=== Begin Enclosure ===
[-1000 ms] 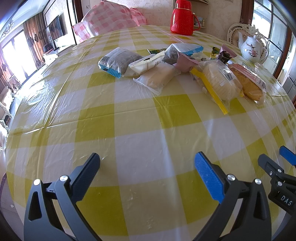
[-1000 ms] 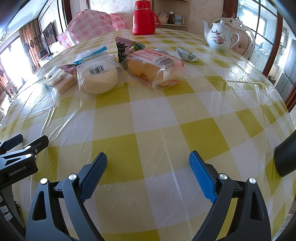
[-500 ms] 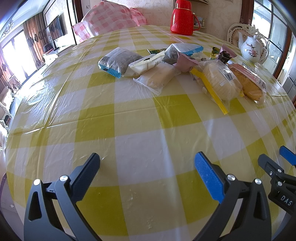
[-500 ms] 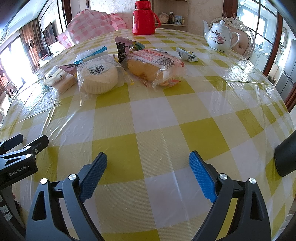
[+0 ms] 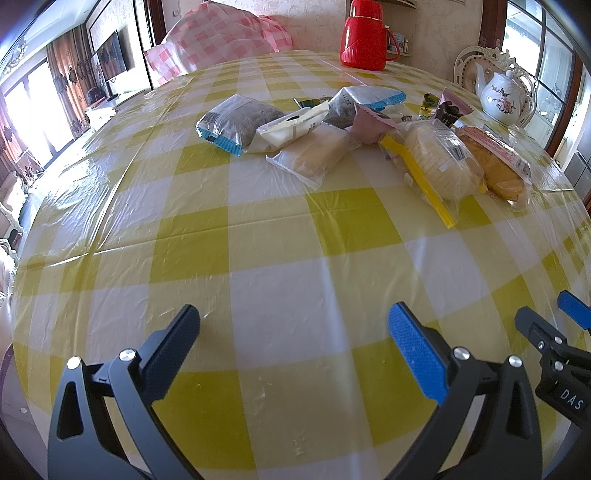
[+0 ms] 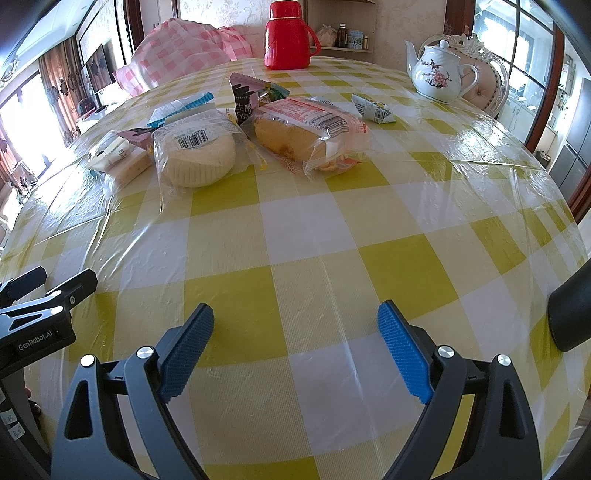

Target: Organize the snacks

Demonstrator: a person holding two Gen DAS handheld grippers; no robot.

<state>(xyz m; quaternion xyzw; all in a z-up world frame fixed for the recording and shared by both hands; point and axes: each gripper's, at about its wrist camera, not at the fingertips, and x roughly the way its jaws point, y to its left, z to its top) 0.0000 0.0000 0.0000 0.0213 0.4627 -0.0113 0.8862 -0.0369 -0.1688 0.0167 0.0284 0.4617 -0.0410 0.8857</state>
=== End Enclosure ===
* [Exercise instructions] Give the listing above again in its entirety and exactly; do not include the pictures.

* [Your solution]
[-1000 ms] 
[-1000 ms] 
[-500 ms] 
[-500 ms] 
[+0 ms] 
[+0 ms] 

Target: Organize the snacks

Demonstrator: a person holding two Gen DAS handheld grippers; no robot.

<state>(xyz m; quaternion xyzw; all in a z-up world frame fixed for the recording and shared by both hands; point and axes: each gripper's, at about its wrist camera, not at the fingertips, and x roughly the way its jaws point, y to its left, z to its top) 0.0000 0.0000 0.0000 0.0213 0.4627 -0.0113 0.8862 -0.0369 -0.1688 0.0167 0.0284 0.4617 -0.0410 0.8857</state>

No more is needed to finish this exercise.